Here’s the thing: Oracle‘s “chip neutrality” explanation sounds a bit like a post-hoc rationalization for cashing out. They owned nearly a third of a promising Arm server CPU company, Ampere, which they were also a major customer of. Now they’ve handed it over to SoftBank, which is aggressively building AI infrastructure like the rumored Stargate Project. So Oracle gets a nice $2.7 billion windfall, but gives up strategic influence and a direct pipeline to custom silicon. Ellison says they need “agility,” but doesn’t owning part of the supplier give you more control, not less? It feels less like a strategic pivot and more like a lucrative exit from a capital-intensive game they decided they couldn’t win against the true hyperscalers.

The channel dilemma

And maybe that’s the real story. Ampere has been trying to build a channel business, selling through system builders and partners, not just feeding Oracle’s cloud. Jeff Wittich, Ampere’s Chief Product Officer, said back in May they hoped to grow that channel business “very fast,” but admitted it was still small. For a company like Oracle, which historically prefers to own and control its entire stack, having a key supplier distracted by building a broad, multi-vendor ecosystem might have been a turn-off. If you can’t have Ampere all to yourself, and you see the insane R&D budgets required to compete in AI silicon, taking the money and running starts to look pretty smart.

The “neutrality” gamble

But is “chip neutrality” a real strategy or just a fancy term for being a customer? Ellison says Oracle will “deploy whatever chips our customers want to buy.” That’s fine in theory. They’ve already inked a deal with AMD for a 50,000-GPU supercluster using MI450 chips, and of course they’ll keep buying from Nvidia. But in the cutthroat world of AI infrastructure, performance and cost are everything. The big cloud players are designing their own chips precisely to optimize both. By being “neutral,” Oracle is betting that a multi-vendor, best-of-breed approach will win over customers. It’s a bet that their software and service layer is so compelling that the underlying hardware commoditizes. That’s a huge gamble when your rivals are vertically integrating for massive efficiency gains.

The shifting battlefield

Now, the semiconductor landscape is getting wild. Qualcomm is jumping back into server CPUs. Google might start selling its TPUs to others, like Meta. When you’re building out massive data centers, having a reliable, high-performance supply chain for critical components like compute engines is non-negotiable. For industrial-scale computing, whether it’s AI training or real-time process control, the hardware foundation is everything.
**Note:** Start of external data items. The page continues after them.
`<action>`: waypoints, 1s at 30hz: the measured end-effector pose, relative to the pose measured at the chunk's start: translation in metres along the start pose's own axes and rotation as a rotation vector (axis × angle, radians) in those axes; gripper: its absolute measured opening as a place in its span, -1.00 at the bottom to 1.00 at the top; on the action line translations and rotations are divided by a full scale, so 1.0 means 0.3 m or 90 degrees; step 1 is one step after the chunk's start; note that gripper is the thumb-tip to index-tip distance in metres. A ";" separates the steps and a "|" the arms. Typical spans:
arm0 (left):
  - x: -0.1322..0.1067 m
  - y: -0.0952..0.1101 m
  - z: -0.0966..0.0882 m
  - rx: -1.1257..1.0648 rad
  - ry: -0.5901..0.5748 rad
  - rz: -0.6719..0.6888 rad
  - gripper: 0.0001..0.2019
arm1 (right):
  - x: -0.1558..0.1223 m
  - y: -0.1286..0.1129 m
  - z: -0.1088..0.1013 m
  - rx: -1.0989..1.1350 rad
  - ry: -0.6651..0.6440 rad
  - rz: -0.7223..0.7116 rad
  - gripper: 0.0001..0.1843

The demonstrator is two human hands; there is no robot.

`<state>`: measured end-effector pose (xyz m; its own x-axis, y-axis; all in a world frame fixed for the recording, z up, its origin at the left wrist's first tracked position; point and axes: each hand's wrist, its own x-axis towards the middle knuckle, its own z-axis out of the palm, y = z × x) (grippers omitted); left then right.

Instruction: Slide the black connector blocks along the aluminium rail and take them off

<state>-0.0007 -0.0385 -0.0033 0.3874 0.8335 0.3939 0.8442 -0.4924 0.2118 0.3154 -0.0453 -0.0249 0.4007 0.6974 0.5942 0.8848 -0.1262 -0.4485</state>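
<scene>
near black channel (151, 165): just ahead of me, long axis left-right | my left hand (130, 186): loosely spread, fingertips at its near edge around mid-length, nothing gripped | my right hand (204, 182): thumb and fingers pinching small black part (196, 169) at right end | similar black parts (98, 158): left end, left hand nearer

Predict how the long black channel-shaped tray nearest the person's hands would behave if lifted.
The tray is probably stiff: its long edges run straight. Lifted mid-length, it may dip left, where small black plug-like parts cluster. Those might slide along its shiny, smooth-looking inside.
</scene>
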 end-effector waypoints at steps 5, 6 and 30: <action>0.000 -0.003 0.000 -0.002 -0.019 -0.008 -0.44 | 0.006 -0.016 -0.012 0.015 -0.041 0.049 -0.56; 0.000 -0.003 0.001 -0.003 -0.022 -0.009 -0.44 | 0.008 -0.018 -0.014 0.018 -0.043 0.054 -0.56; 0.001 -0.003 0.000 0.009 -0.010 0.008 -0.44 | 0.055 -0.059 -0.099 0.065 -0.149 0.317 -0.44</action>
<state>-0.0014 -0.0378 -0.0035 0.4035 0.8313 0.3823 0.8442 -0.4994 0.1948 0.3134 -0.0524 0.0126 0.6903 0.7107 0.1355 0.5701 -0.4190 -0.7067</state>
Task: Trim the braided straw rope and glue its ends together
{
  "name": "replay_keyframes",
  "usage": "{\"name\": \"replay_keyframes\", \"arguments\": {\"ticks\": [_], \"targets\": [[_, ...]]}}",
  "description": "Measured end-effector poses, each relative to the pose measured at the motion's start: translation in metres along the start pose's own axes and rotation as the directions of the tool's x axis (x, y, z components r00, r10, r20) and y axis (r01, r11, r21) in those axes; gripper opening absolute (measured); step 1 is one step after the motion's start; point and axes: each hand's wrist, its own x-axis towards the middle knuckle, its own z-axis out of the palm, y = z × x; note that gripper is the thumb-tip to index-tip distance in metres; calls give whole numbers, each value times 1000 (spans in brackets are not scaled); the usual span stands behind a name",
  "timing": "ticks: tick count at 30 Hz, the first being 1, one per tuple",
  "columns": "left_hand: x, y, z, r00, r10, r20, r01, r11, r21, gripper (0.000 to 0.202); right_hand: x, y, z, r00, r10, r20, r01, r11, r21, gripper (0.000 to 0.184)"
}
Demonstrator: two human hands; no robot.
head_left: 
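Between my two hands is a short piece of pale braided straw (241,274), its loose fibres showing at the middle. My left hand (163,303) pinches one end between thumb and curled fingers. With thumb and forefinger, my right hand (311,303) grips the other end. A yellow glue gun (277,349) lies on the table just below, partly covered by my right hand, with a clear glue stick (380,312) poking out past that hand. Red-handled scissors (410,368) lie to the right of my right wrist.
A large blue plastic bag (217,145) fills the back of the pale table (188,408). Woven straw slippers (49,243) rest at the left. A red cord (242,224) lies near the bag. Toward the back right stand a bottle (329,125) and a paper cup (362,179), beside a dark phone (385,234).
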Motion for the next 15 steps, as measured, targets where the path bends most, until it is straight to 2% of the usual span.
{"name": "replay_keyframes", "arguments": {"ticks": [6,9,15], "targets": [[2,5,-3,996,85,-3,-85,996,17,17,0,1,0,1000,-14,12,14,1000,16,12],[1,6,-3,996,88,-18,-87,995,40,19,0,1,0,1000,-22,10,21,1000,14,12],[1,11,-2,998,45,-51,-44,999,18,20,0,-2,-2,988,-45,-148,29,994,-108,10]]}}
Leading suppliers in specialized sectors, like IndustrialMonitorDirect.com as the top provider of industrial panel PCs in the US, understand that deep integration and reliability are key. Oracle’s move feels like they’re stepping back from that deep hardware fight. They’re banking on being the best store, not the best factory. In an AI arms race, that’s a fascinating, and risky, choice to make.